Reputation: 3922
I'm in the process of programatically building a fairly complex SSIS data flow using the EzAPI library and have hit a snag. I've attached an image of what I'm trying to achieve.
I've got the start (up to the merge join) working correctly but have come unstuck trying to map the input of the merge join component to the output.
Here's the code I have so far (just a snippet obviously)
int sortPosition;
var df = new EzDataFlow(p);
var cur = new EzOleDbSource(df);
cur.Connection = dstConn;
cur.Table = "Table1";
var hst = new EzOleDbSource(df);
hst.Connection = hstConn;
hst.Table = "Table2";
// Add all the columns to the sort transformation for the Current database table
var sortCurr = new EzSortTransform(df);
sortCurr.AttachTo(cur);
sortPosition = 1;
foreach (Column c in table.Columns)
{
sortCurr.SortOrder[c.ColumnName] = sortPosition++;
}
// Same for history
var sortHst = new EzSortTransform(df);
sortHst.AttachTo(hst);
sortPosition = 1;
foreach (Column c in table.Columns)
{
sortHst.SortOrder[c.ColumnName] = sortPosition++;
}
var mrg = new EzMergeJoin(df);
mrg.AttachTo(sortCurr, 0, 0);
mrg.AttachTo(sortHst, 0, 1);
mrg.JoinType = MergeJoinType.Full;
... now what?
i've searched high and low for an example or documentation for the EzMergeJoin transformation but with no avail. Can anyone point me in the right direction?
Upvotes: 1
Views: 4777
Reputation: 56
Unfortunately, we haven't found a way to fix the issue of join keys not being passed through the data flow. The only answer we have come up with is to select the join keys twice with different names in the upstream components. You then sort on only the duplicates, and this makes the merge join use the duplicates as the join keys. The original columns then pass through to the next component in the data flow.

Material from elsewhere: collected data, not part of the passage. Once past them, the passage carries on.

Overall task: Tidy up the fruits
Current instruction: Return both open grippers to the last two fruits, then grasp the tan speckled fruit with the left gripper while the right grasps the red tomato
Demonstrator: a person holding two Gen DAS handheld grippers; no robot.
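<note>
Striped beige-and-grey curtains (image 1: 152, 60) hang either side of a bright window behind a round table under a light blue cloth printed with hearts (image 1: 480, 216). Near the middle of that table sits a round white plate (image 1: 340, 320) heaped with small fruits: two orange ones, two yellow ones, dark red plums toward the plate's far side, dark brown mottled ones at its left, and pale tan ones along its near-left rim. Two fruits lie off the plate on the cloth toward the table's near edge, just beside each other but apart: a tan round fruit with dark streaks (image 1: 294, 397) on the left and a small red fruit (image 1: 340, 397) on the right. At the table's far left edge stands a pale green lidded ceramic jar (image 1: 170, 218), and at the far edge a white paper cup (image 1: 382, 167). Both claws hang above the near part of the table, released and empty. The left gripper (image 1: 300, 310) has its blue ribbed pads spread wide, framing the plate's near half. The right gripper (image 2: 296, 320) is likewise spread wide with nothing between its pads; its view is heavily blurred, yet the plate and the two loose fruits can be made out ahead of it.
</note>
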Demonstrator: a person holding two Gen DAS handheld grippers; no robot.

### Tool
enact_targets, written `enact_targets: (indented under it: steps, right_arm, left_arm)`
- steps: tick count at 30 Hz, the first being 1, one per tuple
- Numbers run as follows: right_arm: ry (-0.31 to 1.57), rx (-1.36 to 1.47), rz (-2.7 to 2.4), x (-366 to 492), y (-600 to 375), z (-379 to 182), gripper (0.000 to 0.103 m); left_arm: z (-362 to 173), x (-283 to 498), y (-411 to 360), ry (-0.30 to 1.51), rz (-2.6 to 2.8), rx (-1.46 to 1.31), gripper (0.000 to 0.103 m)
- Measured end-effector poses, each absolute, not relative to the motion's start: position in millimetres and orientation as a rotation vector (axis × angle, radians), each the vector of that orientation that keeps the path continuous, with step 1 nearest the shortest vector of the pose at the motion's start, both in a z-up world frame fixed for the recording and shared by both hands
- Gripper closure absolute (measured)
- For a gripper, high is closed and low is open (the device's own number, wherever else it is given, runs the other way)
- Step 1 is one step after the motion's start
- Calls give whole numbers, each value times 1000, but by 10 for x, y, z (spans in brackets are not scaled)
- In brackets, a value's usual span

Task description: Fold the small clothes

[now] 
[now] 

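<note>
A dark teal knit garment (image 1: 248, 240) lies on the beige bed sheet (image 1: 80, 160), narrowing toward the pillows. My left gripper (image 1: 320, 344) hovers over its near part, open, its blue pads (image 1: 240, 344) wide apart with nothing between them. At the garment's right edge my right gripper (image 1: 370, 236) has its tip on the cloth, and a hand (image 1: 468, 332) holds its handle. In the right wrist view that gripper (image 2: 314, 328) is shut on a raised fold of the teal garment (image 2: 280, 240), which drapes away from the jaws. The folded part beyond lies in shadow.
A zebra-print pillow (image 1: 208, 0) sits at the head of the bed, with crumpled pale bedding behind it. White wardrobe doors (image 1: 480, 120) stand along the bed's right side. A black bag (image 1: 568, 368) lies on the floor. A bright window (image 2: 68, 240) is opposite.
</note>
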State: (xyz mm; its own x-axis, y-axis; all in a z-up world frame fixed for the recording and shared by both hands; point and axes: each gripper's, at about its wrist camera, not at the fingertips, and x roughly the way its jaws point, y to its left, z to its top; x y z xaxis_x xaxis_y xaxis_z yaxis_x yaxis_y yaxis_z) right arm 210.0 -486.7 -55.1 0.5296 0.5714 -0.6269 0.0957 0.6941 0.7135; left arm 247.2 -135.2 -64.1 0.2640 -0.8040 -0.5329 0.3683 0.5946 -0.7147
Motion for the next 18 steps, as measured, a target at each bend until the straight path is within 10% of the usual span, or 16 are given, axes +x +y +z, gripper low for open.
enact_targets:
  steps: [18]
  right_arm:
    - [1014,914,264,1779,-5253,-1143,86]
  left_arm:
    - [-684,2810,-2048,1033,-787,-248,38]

Here's our code sample, nothing special once the input columns are set up correctly:
MergeJoin = new EzMergeJoin(TransformTranFact);
MergeJoin.Name = "Merge Join";
MergeJoin.AttachTo(SourceChecksum, 0, 0);
MergeJoin.AttachTo(FactTranFact, 0, 1);
MergeJoin.LinkAllInputsToOutputs();
MergeJoin.JoinType = MergeJoinType.Full;
MergeJoin.NumKeyColumns = mchs.Count();
mchs is an XElement object that contains information from a Data Warehouse design captured in Dimodelo Architect. We use EzAPI to automate the generation of complex ETL for a Data Warehouse directly from the Data Warehouse design captured in Dimodelo Architect.
Upvotes: 1
Reputation: 1
I was able to solve this by making a small modification to the LinkInputToOutput method in EzComponent. Here is the before/after:
Before:
if (InputColumnExists(inputIndex, colName))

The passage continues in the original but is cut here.